Jun. 29 2018, Published 2:47 p.m. ET

On Wednesday June 27th The Supreme Court issued its ruling in the case of Janus V. AFSCME.

The 5-4 ruling has been cited as “the single mots consequential ruling of the year” by Vox. The ruling is set to have a huge impact on public sector workers as a whole, and a particularly disastrous impact of women of color cross the United States.

What is The Case About?

The case was brought to the Supreme Court by Mark Janus. Janus is an employee of the Illinois Department of Healthcare and Family Services. He sued AFSCME (The American Federation of State, County and Municipal Employees) on the grounds of a first amendment violation. His case argued that government employees who chose not to join unions should not have to pay “fair-share” or “agency” fees. This is despite the fact that the law states that unions must represent all workers equally, meaning that workers who are not members of unions still receive the benefits the Unions advocate for. Janus argued that the fees violated the first amendment rights of non-union workers because it forced them to to fund political advocacy that they may not believe in. The unions disputed this reasoning by pointing out that non-union employees are entitled to refunds on any political activities their money went towards.

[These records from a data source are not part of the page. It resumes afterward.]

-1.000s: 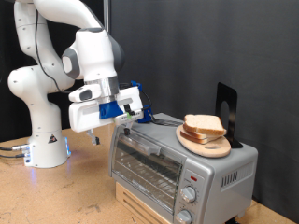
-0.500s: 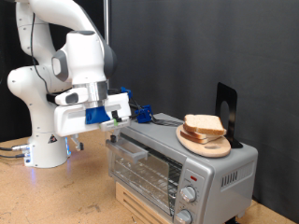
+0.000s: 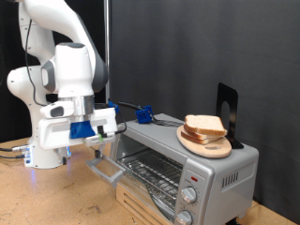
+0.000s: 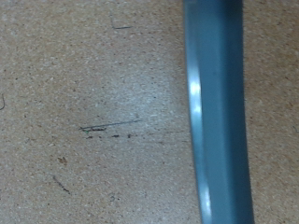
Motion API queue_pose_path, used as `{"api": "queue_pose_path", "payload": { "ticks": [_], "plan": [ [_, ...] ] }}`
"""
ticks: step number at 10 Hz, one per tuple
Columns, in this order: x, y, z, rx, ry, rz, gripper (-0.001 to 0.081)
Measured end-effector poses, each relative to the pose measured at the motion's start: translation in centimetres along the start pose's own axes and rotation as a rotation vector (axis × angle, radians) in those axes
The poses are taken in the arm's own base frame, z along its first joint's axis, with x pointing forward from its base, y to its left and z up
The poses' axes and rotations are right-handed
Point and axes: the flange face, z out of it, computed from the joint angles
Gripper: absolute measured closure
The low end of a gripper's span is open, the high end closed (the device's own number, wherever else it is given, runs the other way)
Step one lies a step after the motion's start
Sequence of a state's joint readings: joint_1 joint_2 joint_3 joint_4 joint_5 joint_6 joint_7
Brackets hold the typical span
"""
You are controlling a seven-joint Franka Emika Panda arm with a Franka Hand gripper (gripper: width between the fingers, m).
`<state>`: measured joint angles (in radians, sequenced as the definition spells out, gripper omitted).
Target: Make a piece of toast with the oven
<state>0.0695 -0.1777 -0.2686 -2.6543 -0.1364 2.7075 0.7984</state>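
The silver oven (image 3: 214, 174) stands on a wooden box at the exterior view's right. Its glass door (image 3: 109, 170) hangs open and tilted down, and the wire rack (image 3: 150, 169) shows inside. The piece of toast (image 3: 203, 124) lies on a round wooden plate (image 3: 218, 148) on top of the oven. My gripper (image 3: 101, 141) is just above the open door's outer edge, at the oven's left end. The wrist view shows only the table and a grey-blue bar (image 4: 217, 112), which may be the door handle. No fingers show there.
A blue object (image 3: 142, 114) and a black upright stand (image 3: 226, 107) sit on the oven's top. The arm's white base (image 3: 45, 150) stands at the exterior view's left on the wooden table (image 3: 56, 197). A black backdrop is behind.
The gripper has moved down and towards the exterior view's left. The oven door has swung from nearly shut to open with it.
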Motion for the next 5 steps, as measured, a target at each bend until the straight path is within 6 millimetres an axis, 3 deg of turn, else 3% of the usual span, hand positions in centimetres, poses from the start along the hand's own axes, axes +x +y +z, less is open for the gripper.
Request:
{"api": "queue_pose_path", "payload": {
  "ticks": [5],
  "plan": [
    [1.2,2.1,2.7,-0.011,0.040,-0.002,0.0006]
  ]
}}
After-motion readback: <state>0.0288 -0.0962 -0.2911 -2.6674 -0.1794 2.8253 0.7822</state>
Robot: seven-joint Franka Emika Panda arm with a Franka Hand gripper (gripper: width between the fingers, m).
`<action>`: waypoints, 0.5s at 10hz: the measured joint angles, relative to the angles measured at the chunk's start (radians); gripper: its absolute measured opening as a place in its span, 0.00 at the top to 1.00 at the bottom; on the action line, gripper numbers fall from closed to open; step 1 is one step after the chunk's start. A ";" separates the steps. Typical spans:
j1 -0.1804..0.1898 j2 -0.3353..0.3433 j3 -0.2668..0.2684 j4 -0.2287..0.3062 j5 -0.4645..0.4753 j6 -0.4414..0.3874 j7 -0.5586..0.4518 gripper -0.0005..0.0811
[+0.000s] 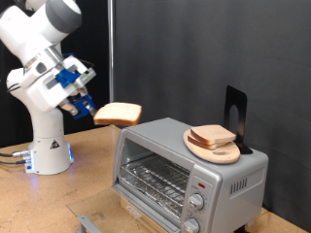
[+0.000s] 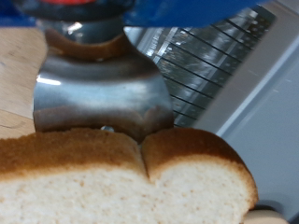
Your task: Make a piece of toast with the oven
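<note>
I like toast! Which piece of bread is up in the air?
The piece of toast gripped by the claw, beside the oven. The other slices lie on the round board on top.

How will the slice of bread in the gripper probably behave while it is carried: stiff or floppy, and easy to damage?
The piece of toast juts out sideways from the gripper without drooping, so it seems fairly stiff and light. In the wrist view its crumb looks soft and porous, so hard squeezing would probably dent it. Held by one edge, it might tear or slip if jerked.
</note>
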 joint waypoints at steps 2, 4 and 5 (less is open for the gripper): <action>-0.042 0.043 -0.034 0.019 -0.060 -0.025 -0.017 0.39; -0.032 0.042 -0.030 0.011 -0.041 -0.024 -0.023 0.39; -0.022 0.045 -0.023 -0.008 -0.011 0.011 -0.047 0.39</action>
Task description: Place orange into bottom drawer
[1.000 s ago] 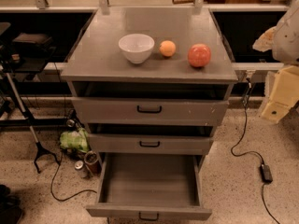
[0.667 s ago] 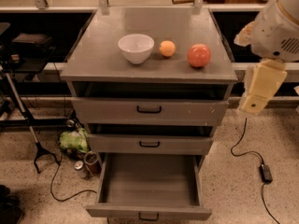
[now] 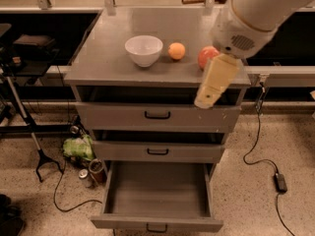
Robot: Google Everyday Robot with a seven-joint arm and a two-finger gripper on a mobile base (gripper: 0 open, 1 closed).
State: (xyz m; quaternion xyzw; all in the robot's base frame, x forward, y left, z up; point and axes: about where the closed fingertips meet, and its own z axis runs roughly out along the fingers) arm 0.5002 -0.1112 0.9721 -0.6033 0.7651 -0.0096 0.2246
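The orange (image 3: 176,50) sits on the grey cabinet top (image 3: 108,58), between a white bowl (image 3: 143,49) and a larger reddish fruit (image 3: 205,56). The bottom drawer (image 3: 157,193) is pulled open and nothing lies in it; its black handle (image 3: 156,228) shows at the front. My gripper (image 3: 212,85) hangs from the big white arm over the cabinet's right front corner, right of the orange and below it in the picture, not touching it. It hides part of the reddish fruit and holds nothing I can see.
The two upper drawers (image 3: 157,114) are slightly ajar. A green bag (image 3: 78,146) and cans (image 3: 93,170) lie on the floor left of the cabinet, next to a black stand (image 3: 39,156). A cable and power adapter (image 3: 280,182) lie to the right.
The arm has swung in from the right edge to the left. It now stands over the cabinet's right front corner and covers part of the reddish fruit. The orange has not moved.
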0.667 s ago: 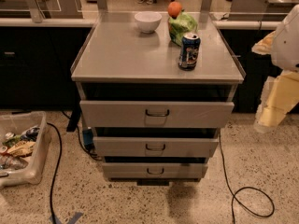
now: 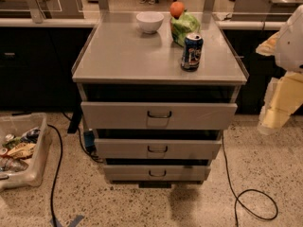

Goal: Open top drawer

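The top drawer (image 2: pixel 118 116) is the widest of three grey drawers in a metal cabinet, with a small dark loop handle (image 2: pixel 159 114) at its centre. Its front stands a little forward of the cabinet face, with a dark gap above it. My gripper (image 2: pixel 277 110) is at the right edge of the camera view, the cream end of a white arm, to the right of the cabinet and apart from the drawer. It holds nothing that I can see.
The middle drawer (image 2: pixel 123 149) and bottom drawer (image 2: pixel 123 172) sit below. On the cabinet top (image 2: pixel 118 56) stand a white bowl (image 2: pixel 149 21), a soda can (image 2: pixel 191 51), a green bag (image 2: pixel 187 27) and an orange (image 2: pixel 177 8). A bin of rubbish (image 2: pixel 23 150) is on the left floor and a black cable (image 2: pixel 251 207) on the right.
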You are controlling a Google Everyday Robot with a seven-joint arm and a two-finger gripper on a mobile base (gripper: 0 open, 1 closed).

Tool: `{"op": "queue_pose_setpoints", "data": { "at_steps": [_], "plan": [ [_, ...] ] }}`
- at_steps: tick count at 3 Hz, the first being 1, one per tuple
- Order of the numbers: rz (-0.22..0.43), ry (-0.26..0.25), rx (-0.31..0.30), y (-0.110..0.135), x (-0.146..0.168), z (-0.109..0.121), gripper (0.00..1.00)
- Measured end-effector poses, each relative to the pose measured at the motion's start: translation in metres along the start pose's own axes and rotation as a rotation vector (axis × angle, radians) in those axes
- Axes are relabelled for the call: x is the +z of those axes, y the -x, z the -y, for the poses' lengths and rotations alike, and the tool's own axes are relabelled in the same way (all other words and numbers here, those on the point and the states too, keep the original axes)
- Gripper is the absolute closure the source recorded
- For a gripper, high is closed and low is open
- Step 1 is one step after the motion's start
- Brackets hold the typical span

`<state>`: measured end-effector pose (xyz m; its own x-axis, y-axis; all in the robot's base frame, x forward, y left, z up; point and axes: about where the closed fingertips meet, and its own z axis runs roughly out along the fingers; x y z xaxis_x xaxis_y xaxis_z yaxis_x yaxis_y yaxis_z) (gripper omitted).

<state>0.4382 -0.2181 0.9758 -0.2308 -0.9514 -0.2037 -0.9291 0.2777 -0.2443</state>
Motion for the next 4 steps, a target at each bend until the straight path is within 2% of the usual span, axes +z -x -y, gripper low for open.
{"op": "queue_pose_setpoints", "data": {
  "at_steps": [1,2,3,4],
  "plan": [
    [0.034,-0.001,0.054,-0.010,0.024,0.004,0.00],
    [0.117,0.036,0.112,-0.010,0.081,0.010,0.00],
    [0.257,0.119,0.171,0.012,0.140,0.015,0.00],
    [0.257,0.118,0.171,0.012,0.140,0.015,0.00]
  ]
}}
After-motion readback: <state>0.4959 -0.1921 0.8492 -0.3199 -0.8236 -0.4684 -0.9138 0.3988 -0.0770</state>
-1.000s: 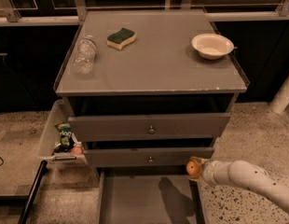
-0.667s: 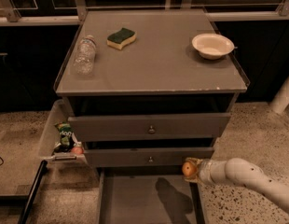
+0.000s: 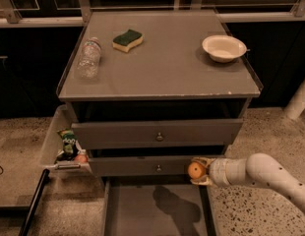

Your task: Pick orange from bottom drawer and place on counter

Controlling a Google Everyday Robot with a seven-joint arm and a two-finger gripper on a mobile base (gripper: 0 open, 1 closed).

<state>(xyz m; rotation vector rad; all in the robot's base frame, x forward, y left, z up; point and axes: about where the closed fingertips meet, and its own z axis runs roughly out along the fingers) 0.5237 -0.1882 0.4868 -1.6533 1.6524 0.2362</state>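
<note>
Spanning the top: grey counter (image 3: 167,77). Below it the bottom drawer (image 3: 152,208) stands open. White arm (image 3: 270,173) comes in from the right. On the counter: bottle (image 3: 89,58) left, bowl (image 3: 224,48) right, sponge (image 3: 128,40) rear. Hand (image 3: 196,171) above the drawer's right rail, clamped on the orange (image 3: 194,170), in front of the middle drawer face.

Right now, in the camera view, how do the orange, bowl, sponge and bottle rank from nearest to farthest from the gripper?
1. The orange, held in the fingers of the gripper, over the bottom drawer, right edge.
2. The bowl, at the right rear of the counter.
3. The sponge and the bottle, on the left: too close to call.
</note>
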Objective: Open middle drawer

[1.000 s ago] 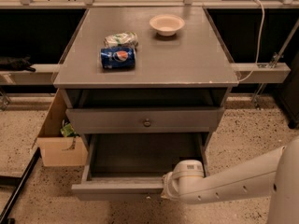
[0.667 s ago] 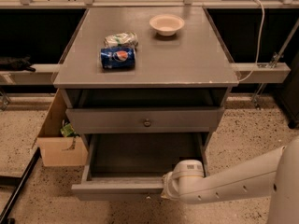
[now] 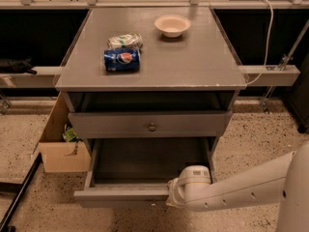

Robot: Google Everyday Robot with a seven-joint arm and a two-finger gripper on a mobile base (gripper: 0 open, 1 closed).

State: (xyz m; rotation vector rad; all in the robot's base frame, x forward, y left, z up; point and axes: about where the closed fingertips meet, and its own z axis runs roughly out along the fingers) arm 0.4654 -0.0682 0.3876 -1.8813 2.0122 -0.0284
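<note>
Gripper point(image 3: 170, 197) sits low against the front of the pulled-out bottom drawer point(image 3: 120, 193); whether it's clamped on, I cannot tell. Middle drawer point(image 3: 111, 124) sits closed just above, its knob point(image 3: 152, 127) free, under the bench point(image 3: 193, 62) carrying a can point(image 3: 121, 60) and a bowl point(image 3: 172, 25).

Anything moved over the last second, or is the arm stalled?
Nothing visibly changed. The end effector remains at the front of the pulled-out lowest drawer; the middle drawer, Pepsi can and bowl sit as before.
</note>
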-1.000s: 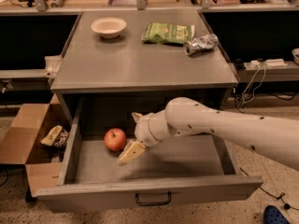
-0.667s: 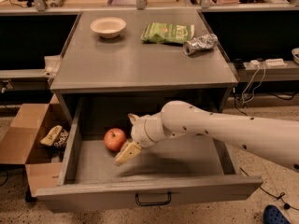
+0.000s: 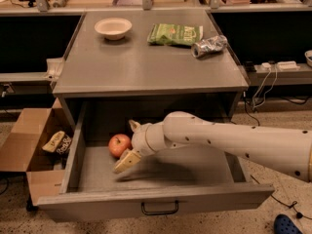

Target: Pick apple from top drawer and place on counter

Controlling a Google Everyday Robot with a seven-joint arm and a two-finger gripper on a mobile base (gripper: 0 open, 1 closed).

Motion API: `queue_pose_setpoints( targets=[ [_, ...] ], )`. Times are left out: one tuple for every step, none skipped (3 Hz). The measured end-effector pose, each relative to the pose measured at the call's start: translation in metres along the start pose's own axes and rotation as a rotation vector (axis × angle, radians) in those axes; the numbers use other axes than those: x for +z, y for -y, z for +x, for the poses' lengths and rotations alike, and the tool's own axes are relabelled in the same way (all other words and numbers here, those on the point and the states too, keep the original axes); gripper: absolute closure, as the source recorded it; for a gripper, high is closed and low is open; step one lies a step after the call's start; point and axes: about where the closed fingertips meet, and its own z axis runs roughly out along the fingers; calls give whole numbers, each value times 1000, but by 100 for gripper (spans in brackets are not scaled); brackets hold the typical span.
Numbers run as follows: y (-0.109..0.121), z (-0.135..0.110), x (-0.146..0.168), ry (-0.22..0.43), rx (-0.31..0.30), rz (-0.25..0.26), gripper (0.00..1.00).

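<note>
Reaching low into the top drawer (image 3: 161, 204), the end effector (image 3: 125, 147) is right at the apple (image 3: 118, 144). Its two fingers (image 3: 126, 161) are spread wide apart, one behind the apple and one in front, so the apple sits between them. It has not got hold of anything yet, as far as I can see. The apple rests on the drawer floor, near the left side and toward the back. This looks like the grabbing step, so the job is only just starting. Next, the fingers need to close gently on the apple and hold it tight without squashing it or making it roll away. Then the arm has to lift it up and out, over the drawer's front wall, and set it on the table (image 3: 146, 65). Up there are a white bowl (image 3: 113, 28), a green bag (image 3: 174, 34) and a crushed can (image 3: 208, 46), all near the back, so the front part looks like a good spot.
</note>
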Motion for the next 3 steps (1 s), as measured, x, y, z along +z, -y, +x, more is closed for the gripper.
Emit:
queue_pose_setpoints(
  targets=[
    [-1, -6, 7, 16, -4, 1, 27],
    [-1, -6, 7, 16, -4, 1, 49],
    [0, -13, -4, 71, -8, -11, 72]
  ],
)
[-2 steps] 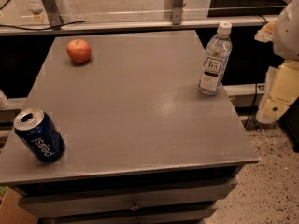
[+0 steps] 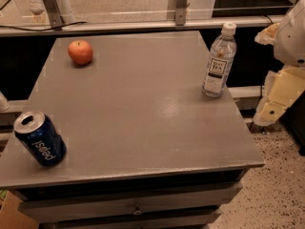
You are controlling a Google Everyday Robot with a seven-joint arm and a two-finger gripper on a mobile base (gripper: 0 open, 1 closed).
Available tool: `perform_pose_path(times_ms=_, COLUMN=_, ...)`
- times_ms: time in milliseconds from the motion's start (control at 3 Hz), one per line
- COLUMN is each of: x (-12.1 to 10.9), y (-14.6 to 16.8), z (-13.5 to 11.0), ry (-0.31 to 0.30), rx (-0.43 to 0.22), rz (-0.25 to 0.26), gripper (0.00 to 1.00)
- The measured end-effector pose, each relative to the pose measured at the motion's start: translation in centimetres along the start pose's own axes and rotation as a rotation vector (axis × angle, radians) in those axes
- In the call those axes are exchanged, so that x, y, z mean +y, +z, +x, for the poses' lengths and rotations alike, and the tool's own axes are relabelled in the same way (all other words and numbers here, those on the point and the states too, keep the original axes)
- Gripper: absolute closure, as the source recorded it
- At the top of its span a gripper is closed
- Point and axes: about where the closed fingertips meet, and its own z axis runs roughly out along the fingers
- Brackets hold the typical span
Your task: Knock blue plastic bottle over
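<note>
The blue plastic bottle (image 2: 219,61) is a small clear bottle with a white cap and a white label with dark print. It stands upright near the right edge of the grey table (image 2: 138,113). My gripper (image 2: 275,101), cream-coloured, hangs off the table's right side. It is to the right of the bottle, lower than its cap, and apart from it. The white arm (image 2: 293,35) shows above it at the right edge of the view.
A red-orange apple (image 2: 80,52) sits at the table's far left. A dark blue Pepsi can (image 2: 40,138) stands at the near left corner. A metal rail (image 2: 143,25) runs behind the table. Speckled floor (image 2: 281,190) lies to the right.
</note>
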Motion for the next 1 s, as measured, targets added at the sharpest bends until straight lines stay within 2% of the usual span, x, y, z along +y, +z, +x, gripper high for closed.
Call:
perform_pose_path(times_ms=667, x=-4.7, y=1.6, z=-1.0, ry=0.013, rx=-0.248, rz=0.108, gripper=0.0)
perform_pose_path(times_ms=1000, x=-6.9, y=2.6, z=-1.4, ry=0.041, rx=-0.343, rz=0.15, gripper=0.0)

What Does the Ruling Mean?

The Supreme Court came down in favor of Janus. This means that non-union government employees no longer have to pay contributions to unions, although they still have to be fairly represented by them. The ruling  puts forward a challenge to unions going forward. Because unions have to represent everyone equally they will be forced to provide costly representation to people who have chosen not to pay towards it. Being forced to  provide services without being paid for them, means that unions will eventually hit a funding crisis.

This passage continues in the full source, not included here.